De waarheid is dat Elio Di Rupo en de PS afgelopen vrijdag de onderhandelingen hebben opgeblazen door terug te komen op eerder gemaakte afspraken. Plots kon er geen sprake meer zijn van de overheveling van de kinderbijslag, in de gezondheidszorg was ineens minder mogelijk, er moest in marstempo een versoepeling komen van de taalwetten in Brussel. En een grondige hervorming van de financieringswet om te komen tot fiscale autonomie, was al helemaal uitgesloten.
Zelfs vicepremier Steven Vanackere, doorgaans de communautaire minzaamheid zelf, vroeg zich maandag af of er na al dat water in de wijn nog wel wijn overbleef.
De komende weken zullen tal van auto’s met bedrukt kijkende politici op de achterbank door de paleispoorten rijden. Maar het staatshoofd zit onderhand door zijn schema’s. Er resten geen ontmijners en bemiddelaars meer.

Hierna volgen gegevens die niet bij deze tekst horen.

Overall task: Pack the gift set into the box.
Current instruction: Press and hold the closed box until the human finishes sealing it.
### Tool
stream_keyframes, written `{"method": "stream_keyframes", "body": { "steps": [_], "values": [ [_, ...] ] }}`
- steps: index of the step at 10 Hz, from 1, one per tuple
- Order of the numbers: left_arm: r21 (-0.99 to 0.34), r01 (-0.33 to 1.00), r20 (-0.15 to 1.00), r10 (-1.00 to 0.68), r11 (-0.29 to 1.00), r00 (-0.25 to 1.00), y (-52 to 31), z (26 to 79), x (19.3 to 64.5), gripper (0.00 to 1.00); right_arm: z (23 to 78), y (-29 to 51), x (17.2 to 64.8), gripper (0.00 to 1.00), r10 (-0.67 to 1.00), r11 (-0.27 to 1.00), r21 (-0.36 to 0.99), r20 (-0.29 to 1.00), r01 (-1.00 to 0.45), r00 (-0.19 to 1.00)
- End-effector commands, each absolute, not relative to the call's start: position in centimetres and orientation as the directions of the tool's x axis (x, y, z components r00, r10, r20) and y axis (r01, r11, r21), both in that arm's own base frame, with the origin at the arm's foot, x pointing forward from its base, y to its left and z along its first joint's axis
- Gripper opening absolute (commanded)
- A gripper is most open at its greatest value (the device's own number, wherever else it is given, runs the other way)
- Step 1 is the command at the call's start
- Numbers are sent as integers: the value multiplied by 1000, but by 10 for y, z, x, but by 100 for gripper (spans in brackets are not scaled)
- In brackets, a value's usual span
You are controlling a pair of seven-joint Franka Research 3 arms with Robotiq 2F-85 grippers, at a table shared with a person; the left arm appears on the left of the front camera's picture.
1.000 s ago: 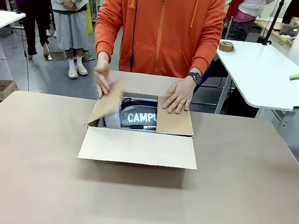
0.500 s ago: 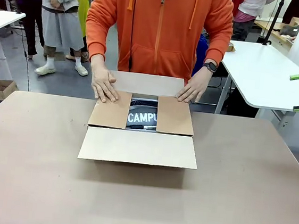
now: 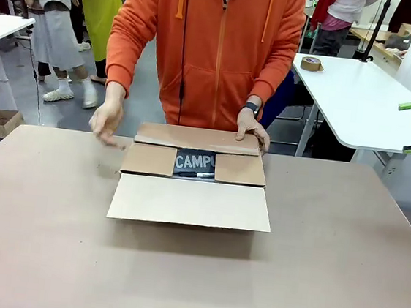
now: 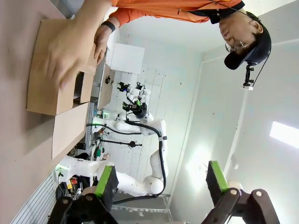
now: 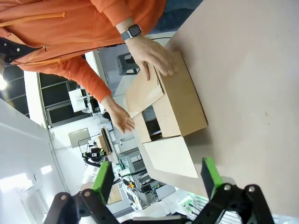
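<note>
The box (image 3: 191,189) sits mid-bench (image 3: 326,270) with its side flaps folded in and the grey "CAMPUS" pouch (image 3: 194,162) visible between them. A person's watch-wearing hand (image 3: 253,127) holds the far flap, and the other hand (image 3: 107,120) hovers beside the box. The left fingers (image 4: 105,179) and right fingers (image 5: 103,179) are spread apart.

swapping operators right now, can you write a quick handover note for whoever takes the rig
Grippers: left gripper and right gripper both open, empty, away from the box.
Box sits mid-table; grey CAMPUS pouch inside, visible through the flap gap.
Done: both side flaps down; the person's hand holds the far flap down.
Left: near flap lies open toward the robot; close it.
</note>
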State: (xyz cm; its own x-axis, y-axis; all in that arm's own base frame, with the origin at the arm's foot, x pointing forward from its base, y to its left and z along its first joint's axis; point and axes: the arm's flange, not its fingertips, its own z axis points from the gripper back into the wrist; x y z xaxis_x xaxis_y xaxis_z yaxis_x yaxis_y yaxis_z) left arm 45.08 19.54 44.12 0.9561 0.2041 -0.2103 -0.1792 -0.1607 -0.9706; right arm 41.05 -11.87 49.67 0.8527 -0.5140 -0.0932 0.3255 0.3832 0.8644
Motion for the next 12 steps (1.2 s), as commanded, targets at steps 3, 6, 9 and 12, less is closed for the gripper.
{"method": "stream_keyframes", "body": {
  "steps": [3, 6, 9, 12],
  "values": [
    [-973, -174, -202, 193, -155, 960, 194, 441, 446, 100, 496, -119, 411, 100, -505, 382, 873, -78, 304, 860],
    [-973, -174, -202, 193, -155, 960, 194, 441, 446, 100, 496, -119, 411, 100, -505, 382, 873, -78, 304, 860],
    [-973, -174, -202, 193, -155, 960, 194, 441, 446, 100, 496, -119, 411, 100, -505, 382, 873, -78, 304, 860],
    [-973, -174, -202, 193, -155, 960, 194, 441, 446, 100, 496, -119, 411, 100, -505, 382, 873, -78, 304, 860]
  ]
}}
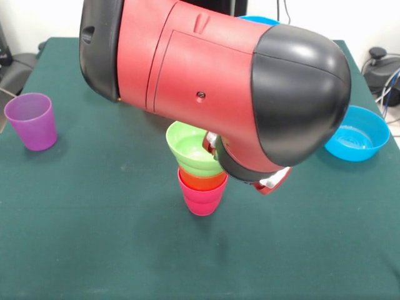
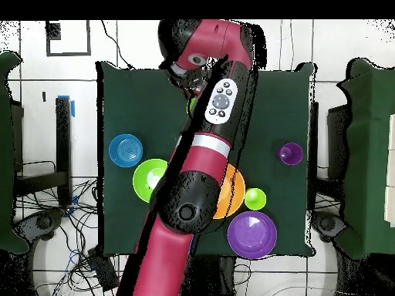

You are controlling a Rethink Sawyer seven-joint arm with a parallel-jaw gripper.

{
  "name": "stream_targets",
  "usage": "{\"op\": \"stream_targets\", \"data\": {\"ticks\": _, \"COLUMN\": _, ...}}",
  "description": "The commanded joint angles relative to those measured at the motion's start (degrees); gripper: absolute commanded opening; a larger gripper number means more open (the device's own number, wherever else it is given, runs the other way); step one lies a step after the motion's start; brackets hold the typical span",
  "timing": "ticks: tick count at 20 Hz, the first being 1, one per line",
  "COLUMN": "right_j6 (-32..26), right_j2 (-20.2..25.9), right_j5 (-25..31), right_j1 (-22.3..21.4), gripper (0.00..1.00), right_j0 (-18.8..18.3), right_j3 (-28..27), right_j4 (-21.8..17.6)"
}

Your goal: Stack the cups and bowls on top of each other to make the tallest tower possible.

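Front view: the red and black arm fills the upper middle of the picture and comes down over the tower. The tower stands on the green table near its middle: a red-pink cup lowest, an orange cup nested in it, and a lime green cup on top, mouth up and tilted a little. The gripper is almost wholly hidden behind the wrist; only a bit of metal shows at the green cup's rim, so whether the fingers are spread or closed cannot be told. A purple cup stands upright, well apart from the gripper, by the table's edge. A blue bowl sits on the other side of the arm, well apart too.

Overhead view: the arm lies across the table, hiding the tower and gripper. Clear of it lie a blue bowl, a medium lime green bowl, a large orange-yellow bowl partly under the arm, a small lime green bowl, a purple bowl and the purple cup.
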Motion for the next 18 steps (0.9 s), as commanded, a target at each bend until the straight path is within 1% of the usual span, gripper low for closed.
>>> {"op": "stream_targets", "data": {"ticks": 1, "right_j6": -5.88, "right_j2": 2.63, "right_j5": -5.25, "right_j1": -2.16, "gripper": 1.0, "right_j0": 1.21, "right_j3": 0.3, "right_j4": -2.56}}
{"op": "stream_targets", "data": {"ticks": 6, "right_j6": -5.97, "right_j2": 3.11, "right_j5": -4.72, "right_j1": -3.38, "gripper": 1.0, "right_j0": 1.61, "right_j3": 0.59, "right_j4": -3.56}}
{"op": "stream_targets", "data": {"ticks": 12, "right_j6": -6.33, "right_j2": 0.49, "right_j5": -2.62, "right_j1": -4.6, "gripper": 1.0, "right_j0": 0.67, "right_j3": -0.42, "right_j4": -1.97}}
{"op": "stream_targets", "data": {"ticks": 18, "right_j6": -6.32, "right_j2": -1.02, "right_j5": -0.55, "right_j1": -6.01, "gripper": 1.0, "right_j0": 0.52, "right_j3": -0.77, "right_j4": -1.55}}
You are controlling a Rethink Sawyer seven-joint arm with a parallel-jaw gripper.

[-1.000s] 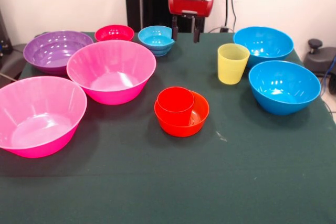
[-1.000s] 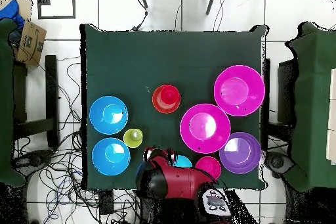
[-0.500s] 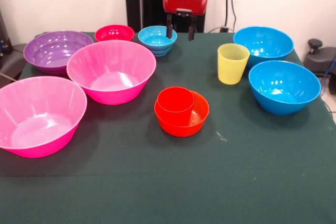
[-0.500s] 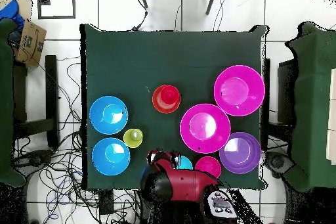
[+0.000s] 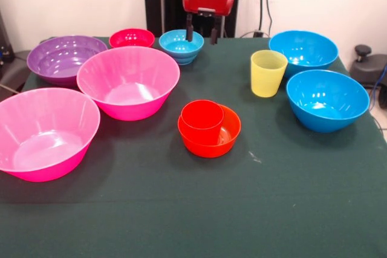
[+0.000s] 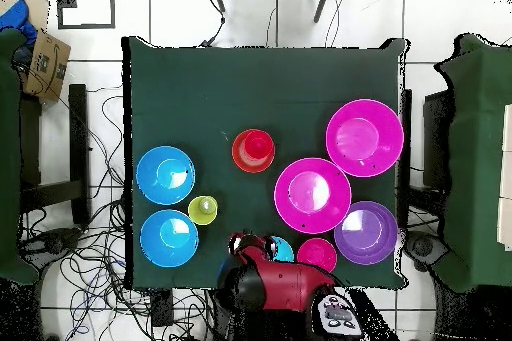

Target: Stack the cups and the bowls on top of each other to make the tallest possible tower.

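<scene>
Gripper [image 5: 201, 34] up at far edge of table [image 5: 272, 197], fingers apart, holding nothing, hanging just above right rim of small light-blue bowl [image 5: 181, 45]. Left finger [image 5: 189, 32] over that bowl's rim, right finger [image 5: 213, 36] just off its side. Overhead: arm head covering most of light-blue bowl [image 6: 281, 248].

Red cup [image 5: 202, 120] upright inside small orange bowl [image 5: 209, 131], mid-table, only stack so far. Yellow cup [image 5: 268, 73] upright, alone, just beside two blue bowls: far one [image 5: 303, 50], nearer one [image 5: 327, 99], nearly touching each other. Small red bowl [image 5: 131, 38] next to light-blue bowl, apart from it. Purple bowl [image 5: 63, 58] at far left, touching or nearly touching pink bowl [image 5: 127, 81]; cannot tell which. Second pink bowl [image 5: 45, 132] nearest camera at left, close beside first.
</scene>
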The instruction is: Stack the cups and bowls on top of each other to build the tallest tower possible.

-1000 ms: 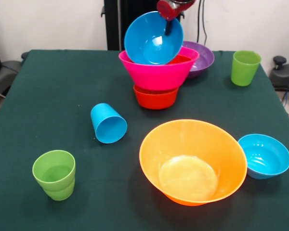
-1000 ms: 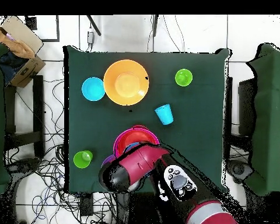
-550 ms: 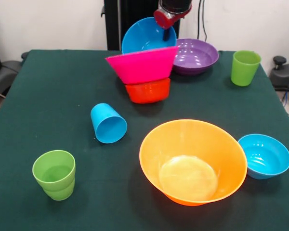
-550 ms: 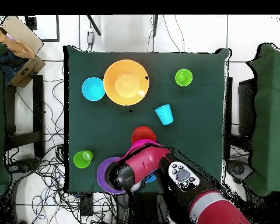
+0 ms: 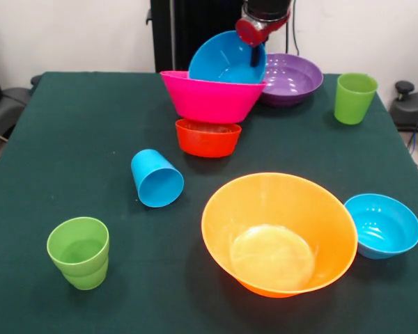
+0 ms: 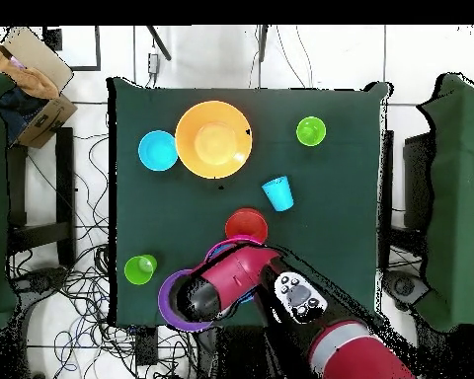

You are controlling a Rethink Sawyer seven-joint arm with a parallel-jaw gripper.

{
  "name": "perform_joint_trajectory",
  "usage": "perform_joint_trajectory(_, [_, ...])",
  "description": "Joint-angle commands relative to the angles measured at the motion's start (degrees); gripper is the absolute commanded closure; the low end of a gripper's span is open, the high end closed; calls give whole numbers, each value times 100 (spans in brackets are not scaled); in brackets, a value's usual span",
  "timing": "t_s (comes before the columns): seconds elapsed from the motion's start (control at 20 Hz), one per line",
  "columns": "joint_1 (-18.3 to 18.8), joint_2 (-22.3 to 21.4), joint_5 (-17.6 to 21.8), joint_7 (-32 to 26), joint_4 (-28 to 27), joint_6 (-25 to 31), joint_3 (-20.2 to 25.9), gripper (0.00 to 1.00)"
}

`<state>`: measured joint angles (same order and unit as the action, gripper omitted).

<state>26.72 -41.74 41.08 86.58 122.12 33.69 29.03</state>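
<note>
The red-orange bowl [image 5: 207,138] has settled flat again, the pink bowl [image 5: 210,97] on it levelled after tipping. The gripper [image 5: 255,43] pinches the rim of the tilted blue bowl [image 5: 226,58] inside; beside it sits the purple bowl [image 5: 292,78]. The tower looks steadier.

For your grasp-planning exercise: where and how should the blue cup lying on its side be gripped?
Grip the blue cup across its tapered side wall, coming straight down from above. It lies tipped over on the table with its open mouth facing the front camera, so the rim is not reachable from above.
</note>
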Motion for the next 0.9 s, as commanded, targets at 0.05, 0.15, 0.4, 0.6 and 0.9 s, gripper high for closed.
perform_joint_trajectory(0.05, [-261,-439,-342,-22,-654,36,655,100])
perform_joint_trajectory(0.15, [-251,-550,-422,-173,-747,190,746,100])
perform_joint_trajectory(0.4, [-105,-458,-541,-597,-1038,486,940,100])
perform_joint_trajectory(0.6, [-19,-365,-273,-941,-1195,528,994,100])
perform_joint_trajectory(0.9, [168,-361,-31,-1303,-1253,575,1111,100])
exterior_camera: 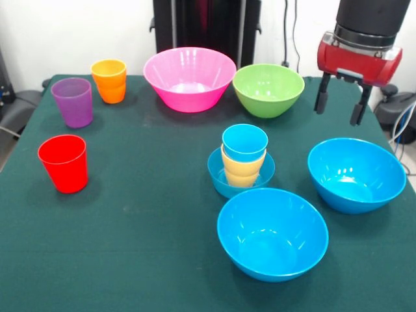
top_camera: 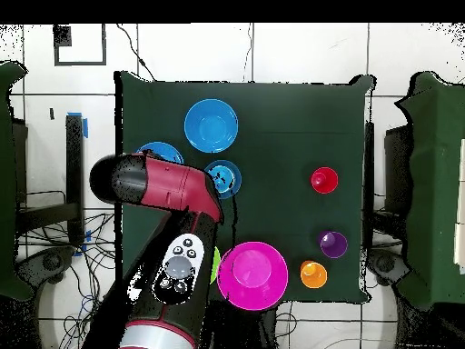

De tijd is gekomen om duidelijke grenzen te trekken tussen de twee gemeenschappen en Franstaligen en Vlamingen te laten bepalen wat ze nog samen willen doen en hoe ze hun sociaal systeem, het laatste wat hen bindt, willen gaan beheren - samen of apart.
Het zijn duidelijke vragen die door de partijen aan de kiezers kunnen worden voorgelegd, zodra het Belgische voorzitterschap van de Europese Unie ordentelijk is afgerond. De verkiezingen zullen dan eindelijk ergens over gaan.